--- Work to be completed ---
Transcribe exactly the line containing "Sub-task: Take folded" plus every later line in the data.
+ + + + +
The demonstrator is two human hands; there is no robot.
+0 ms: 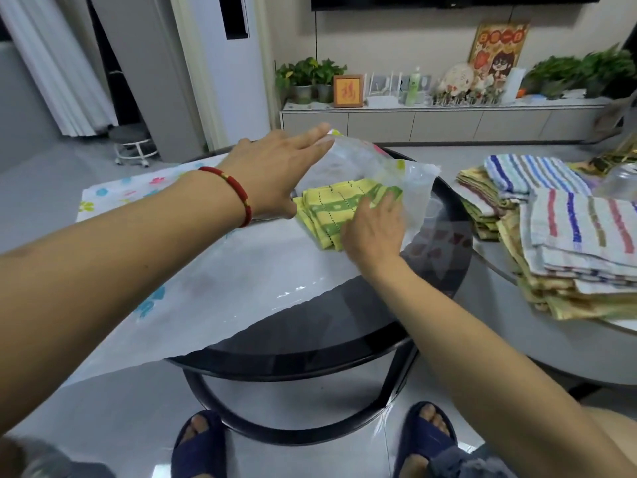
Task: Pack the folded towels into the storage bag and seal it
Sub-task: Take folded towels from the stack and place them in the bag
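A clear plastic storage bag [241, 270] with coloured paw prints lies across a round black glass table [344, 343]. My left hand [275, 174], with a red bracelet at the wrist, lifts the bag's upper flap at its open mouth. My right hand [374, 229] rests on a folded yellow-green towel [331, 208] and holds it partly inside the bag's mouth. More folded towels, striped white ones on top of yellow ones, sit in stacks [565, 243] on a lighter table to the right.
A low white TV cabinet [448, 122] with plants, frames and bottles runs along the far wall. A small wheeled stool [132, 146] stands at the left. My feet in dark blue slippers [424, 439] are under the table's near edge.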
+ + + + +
--- Exercise output ---
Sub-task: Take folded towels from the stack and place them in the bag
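A clear plastic storage bag [241, 270] with coloured paw prints lies across a round black glass table [344, 343]. My left hand [275, 174], with a red bracelet at the wrist, lifts the bag's upper flap at its open mouth. My right hand [374, 229] rests on a folded yellow-green towel [331, 208] and holds it partly inside the bag's mouth. More folded towels, striped white ones on top of yellow ones, sit in stacks [565, 243] on a lighter table to the right.
A low white TV cabinet [448, 122] with plants, frames and bottles runs along the far wall. A small wheeled stool [132, 146] stands at the left. My feet in dark blue slippers [424, 439] are under the table's near edge.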

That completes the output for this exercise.